On Tue, Mar 4, 2025 at 10:26 PM Hongyan Xia <hongyan.xia2@arm.com> wrote:
>
> This series gives an alternative implementation that addresses some of
> the problems in uclamp max aggregation. Sum aggregation mostly gives:
>
> 1. Simplicity. Sum aggregation implements uclamp with less than half of
>    code than max aggregation.
> 2. Effectiveness. Sum aggregation shows better uclamp effectiveness,
>    either in benchmark scores or sometimes in energy efficiency.
>
> The key idea of sum aggregation is fairly simple. Each task has a
> util_avg_bias, which is obtained by:
>
>     util_avg_bias = clamp(util_avg, uclamp_min, uclamp_max) - util_avg;
>
> If a CPU has N tasks, p1, p2, p3... pN, then we sum the biases up and
> obtain a rq total bias:
>
>     rq_bias = util_avg_bias1 + util_avg_bias2... + util_avg_biasN;
>
> Then we use the biased rq utilization rq_util + rq_bias to select OPP
> and to schedule tasks.
>
> PATCH BREAKDOWN:
>
> Patch 1/6 reverts a patch that accommodate uclamp_max tasks under max
> aggregation. This patch is not needed and creates other problems for sum
> aggregation. It is discussed elsewhere that this patch will be improved
> and there may not be the need to revert it in the future.
>
> Patch 2, 3 and 4 implement sum aggregation.
>
> Patch 5 and 6 remove max aggregation.
>
> Patch 7 applies PELT decay on negative util_avg_bias. This improves
> energy efficiency and task placement, but is not strictly necessary.
>
> Patch 8 addresses sum aggregation under-utilization problem.
>
> TESTING:
>
> Two notebooks are shared at
>
> https://nbviewer.org/github/honxia02/notebooks/blob/aac12d9becae2b2fe4690cbb672439fd884ede30/whitebox/max.ipynb
> https://nbviewer.org/github/honxia02/notebooks/blob/aac12d9becae2b2fe4690cbb672439fd884ede30/whitebox/sum-offset.ipynb
>
> The experiments done in notebooks are on Arm Juno r2 board. CPU0-3 are
> little cores with capacity of 383. CPU4-5 are big cores. The rt-app
> profiles used for these experiments are included in the notebooks.
>
> Scenario 1: Scheduling 4 tasks with UCLAMP_MAX at 110.
>
> The scheduling decisions are plotted in Out[11]. Both max and sum
> aggregation understand the UCLAMP_MAX hint and schedule all 4 tasks on
> the little cluster. Max aggregation sometimes schedule 2 tasks on 1 CPU,
> and this is the reason why sum aggregation reverts the 1st commit.
>
> Scenario 2: Scheduling 4 tasks with UCLAMP_MIN and UCLAMP_MAX at a value
> slightly above the capacity of the little CPU.
>
> Results are in Out[17]. The purpose is to use UCLAMP_MIN to place tasks
> on the big core. Both max and sum aggregation handle this correctly.
>
> Scenario 3: Task A is a task with a small utilization pinned to CPU4.

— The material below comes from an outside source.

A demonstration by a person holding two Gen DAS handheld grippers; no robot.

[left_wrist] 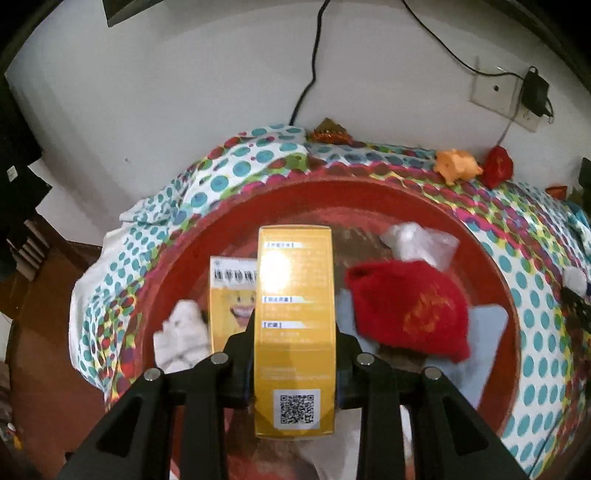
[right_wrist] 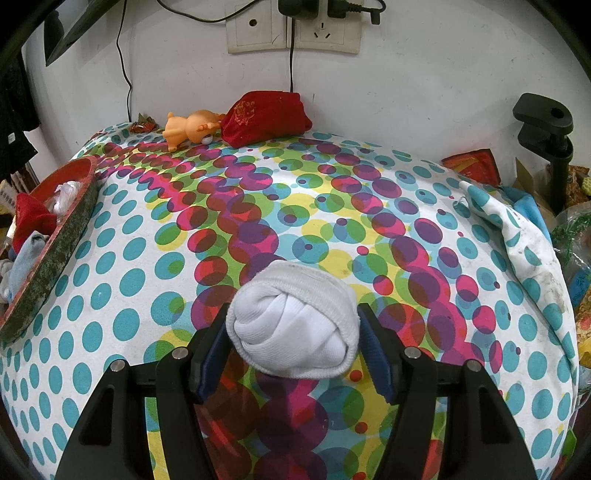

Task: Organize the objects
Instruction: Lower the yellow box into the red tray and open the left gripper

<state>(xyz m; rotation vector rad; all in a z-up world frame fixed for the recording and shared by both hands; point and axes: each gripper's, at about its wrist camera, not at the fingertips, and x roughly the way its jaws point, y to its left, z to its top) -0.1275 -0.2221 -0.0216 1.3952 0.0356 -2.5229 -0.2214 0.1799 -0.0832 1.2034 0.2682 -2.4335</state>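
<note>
In the left wrist view, a tall yellow carton (left_wrist: 295, 325) with a QR code is seen clamped between the narrowly set jaws of the left gripper (left_wrist: 295, 354) and held over the red tray (left_wrist: 495, 266). Below it lie a second yellow carton (left_wrist: 231, 299), a red pouch (left_wrist: 406, 306), a white sock bundle (left_wrist: 181, 336) and a crumpled plastic bag (left_wrist: 421, 242). The grip is taken on the carton's lower half, so a tilt or slip could be caused by its long upper end; if it is lowered here, it may be set crookedly on the pouch or the other carton.

In the right wrist view, a rolled white sock (right_wrist: 293, 321) is seen between the pads of the right gripper (right_wrist: 293, 343), about half open, just above the dotted cloth (right_wrist: 406, 206). The pads appear to touch its sides; a soft roll could be squeezed out or unrolled. Only this view shows the tray's outer wall (right_wrist: 55, 243) at far left, the orange toy (right_wrist: 188, 127) beside another red pouch (right_wrist: 266, 118), and the wall sockets (right_wrist: 291, 29).
</note>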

> Task B is an always-running task pinned to CPU5, but UCLAMP_MAX capped
> at 300. After a while, task A is then pinned to CPU5, joining B.
>
> Results are in Out[23]. Max aggregation sees a frequency spike at
> 873.64s. When zoomed in, one can see square-wave-like utilization values
> because of A periodically going to sleep. When A wakes up, its default
> UCLAMP_MAX of 1024 will uncap B and reach the highest CPU frequency.

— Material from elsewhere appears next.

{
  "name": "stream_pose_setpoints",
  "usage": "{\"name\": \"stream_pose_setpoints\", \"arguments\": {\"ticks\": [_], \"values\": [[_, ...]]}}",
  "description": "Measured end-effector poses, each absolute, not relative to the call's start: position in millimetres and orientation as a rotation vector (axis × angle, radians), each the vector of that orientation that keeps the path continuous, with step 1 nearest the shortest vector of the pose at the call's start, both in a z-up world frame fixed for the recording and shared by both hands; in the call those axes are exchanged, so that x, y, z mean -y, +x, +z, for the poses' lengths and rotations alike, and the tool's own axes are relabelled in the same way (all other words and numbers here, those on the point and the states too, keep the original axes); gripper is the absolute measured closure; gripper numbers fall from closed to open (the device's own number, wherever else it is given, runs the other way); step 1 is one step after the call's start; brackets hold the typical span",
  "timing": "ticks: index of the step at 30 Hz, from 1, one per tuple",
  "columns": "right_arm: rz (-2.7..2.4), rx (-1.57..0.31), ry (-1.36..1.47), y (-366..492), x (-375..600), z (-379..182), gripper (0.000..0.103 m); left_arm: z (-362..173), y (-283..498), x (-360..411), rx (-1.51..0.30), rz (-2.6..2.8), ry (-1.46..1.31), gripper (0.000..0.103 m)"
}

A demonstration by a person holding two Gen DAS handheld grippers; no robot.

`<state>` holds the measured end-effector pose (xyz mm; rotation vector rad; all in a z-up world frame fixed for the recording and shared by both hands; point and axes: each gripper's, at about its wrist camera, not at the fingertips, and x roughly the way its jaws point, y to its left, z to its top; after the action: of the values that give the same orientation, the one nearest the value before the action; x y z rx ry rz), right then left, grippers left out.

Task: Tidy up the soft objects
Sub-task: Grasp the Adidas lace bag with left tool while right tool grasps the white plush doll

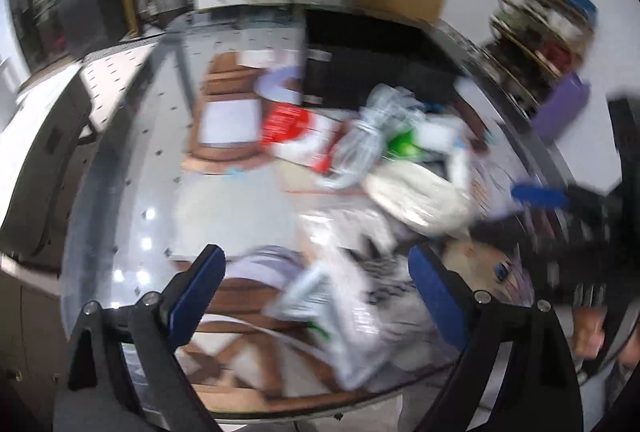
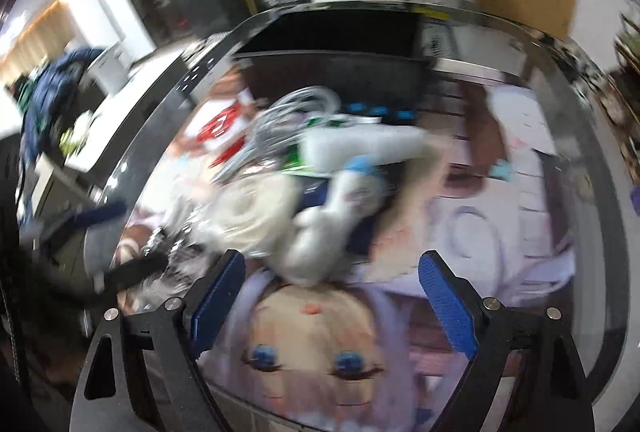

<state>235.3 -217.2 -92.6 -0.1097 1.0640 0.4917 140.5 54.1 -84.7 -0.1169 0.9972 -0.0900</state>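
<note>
Both grippers poised over a heap of soft things on the glass desk; nothing gripped.

The right gripper (image 2: pixel 332 296) has its jaws spread, and a plush doll's face (image 2: pixel 316 344) lies directly below and between them, untouched by the pads as far as the blur allows. The doll's long axis appears to run away from the jaws toward the white stuffed toy (image 2: pixel 320 232) and the coiled cream cord (image 2: pixel 256 216) beyond. The left gripper (image 1: pixel 316 296) is likewise spread, above a clear plastic bag (image 1: pixel 340 316); the doll lies off to its right at the frame edge. The right hand is judged the nearer to the doll. Both grippers pitch steeply down toward the desk (image 1: pixel 132 224). Frames are motion-blurred, so contact is uncertain.
</note>
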Motion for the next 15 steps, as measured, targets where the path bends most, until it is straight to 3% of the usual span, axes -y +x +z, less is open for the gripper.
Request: {"name": "stream_pose_setpoints", "arguments": {"ticks": [2,9,10,13,15], "values": [[0.470,-1.077,-0.086,241,226,-96,0.021,-87,141,-36,-1.007,-0.118,-0.083,0.010],[0.440,-1.100,0.024,268,224,-106,0.021,-101,157,-8,-1.053,-0.083,-0.015,0.012],[0.445,-1.101,0.007,269,221,-106,0.021,-102,159,-8,-1.054,-0.077,-0.014,0.024],[0.447,-1.105,-0.064,271,207,-115,0.024,-108,161,-12,-1.083,-0.081,-0.027,0.044],[0.460,-1.111,-0.067,271,203,-117,0.041,-112,161,-15,-1.092,-0.093,-0.035,0.046]]}}
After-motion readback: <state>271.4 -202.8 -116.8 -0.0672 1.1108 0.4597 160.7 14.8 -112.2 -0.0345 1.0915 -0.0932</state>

> When A sleeps, B's UCLAMP_MAX will be in effect and will reduce rq
> utilization. This happens repeatedly, hence the square wave. In
> contrast, sum aggregation sees a normal increase in utilization when A
> joins B, without any square-wave behavior.
>
> Scenario 4: 4 always-running tasks with UCLAMP_MAX of 110 pinned to the
> little PD (CPU0-3). 4 same tasks pinned to the big PD (CPU4-5).

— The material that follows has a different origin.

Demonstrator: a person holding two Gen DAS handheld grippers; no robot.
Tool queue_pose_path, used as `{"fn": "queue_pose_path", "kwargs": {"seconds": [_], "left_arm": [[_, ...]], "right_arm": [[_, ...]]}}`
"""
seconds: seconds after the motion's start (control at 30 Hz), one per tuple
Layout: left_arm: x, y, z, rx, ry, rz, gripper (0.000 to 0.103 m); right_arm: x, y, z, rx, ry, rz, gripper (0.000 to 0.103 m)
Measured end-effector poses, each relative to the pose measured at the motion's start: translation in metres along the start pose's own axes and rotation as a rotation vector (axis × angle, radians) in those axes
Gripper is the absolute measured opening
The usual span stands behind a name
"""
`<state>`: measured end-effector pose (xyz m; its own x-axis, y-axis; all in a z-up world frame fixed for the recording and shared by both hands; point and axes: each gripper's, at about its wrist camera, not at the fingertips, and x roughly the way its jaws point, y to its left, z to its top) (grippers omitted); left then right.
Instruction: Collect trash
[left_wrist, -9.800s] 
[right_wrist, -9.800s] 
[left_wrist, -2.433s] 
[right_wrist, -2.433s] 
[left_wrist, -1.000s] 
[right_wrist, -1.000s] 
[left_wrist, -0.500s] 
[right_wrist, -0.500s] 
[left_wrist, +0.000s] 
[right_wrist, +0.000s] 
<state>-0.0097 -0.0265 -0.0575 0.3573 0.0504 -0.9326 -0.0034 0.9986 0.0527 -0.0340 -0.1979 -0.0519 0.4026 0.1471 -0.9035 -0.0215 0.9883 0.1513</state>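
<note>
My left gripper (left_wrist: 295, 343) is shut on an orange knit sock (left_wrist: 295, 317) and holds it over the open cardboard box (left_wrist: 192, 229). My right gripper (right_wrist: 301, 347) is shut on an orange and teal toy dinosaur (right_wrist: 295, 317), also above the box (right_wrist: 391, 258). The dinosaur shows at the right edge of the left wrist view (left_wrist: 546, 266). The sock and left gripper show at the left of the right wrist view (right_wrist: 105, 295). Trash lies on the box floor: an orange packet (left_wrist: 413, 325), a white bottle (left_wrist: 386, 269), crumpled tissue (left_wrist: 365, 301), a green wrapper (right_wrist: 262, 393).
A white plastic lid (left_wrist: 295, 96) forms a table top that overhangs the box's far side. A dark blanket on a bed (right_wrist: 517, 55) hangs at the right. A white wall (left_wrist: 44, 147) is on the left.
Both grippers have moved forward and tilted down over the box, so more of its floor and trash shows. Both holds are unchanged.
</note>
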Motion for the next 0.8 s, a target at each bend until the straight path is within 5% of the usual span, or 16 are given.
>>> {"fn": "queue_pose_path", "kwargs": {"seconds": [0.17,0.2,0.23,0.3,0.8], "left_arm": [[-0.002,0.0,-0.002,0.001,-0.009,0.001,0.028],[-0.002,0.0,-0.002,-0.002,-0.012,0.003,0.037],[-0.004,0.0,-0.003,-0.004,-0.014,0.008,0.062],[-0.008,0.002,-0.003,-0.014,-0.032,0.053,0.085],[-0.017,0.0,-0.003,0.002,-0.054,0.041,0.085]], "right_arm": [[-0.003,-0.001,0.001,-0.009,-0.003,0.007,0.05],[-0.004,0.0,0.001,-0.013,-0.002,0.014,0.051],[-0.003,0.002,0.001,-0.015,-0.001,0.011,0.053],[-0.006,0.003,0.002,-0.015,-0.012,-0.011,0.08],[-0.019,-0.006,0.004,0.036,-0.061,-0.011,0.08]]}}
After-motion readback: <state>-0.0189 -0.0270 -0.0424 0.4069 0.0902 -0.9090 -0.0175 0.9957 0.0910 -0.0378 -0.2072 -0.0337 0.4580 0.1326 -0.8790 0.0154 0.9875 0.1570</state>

> After a while, remove the CPU pinning of the 4 tasks on the big PD.
>
> Results are in Out[29]. After unpinning, max aggregation moves all 8
> tasks to the little cluster, but schedules 5 tasks on CPU0 and 1 each on
> CPU1-3. In contrast, sum aggregation schedules 2 on each little CPU
> after unpinning, which is the desired balanced task placement.
>
> EVALUATION:
>
> We backport patches to GKI kernel v6.1 on Pixel 9 and run Android
> benchmarks.
>
> Speedometer:
>
> We run Speedometer 2.1 on Chrome v131 to test ADPF/uclamp effectiveness.
> Because sum aggregation does not circumvent the 25% OPP margin, we
> reduce uclamp values to 80% to be fair.
>
> |   score   | score |   %    | CPU power % |
> |    max    | 192.4 |        |             |
> |  sum_0.8  | 230.8 | +19.96 |   +31.54    |
> | sum_tuned | 201.8 |  +4.89 |    -0.41    |
>
> We see a consistant higher score and higher average power consumption.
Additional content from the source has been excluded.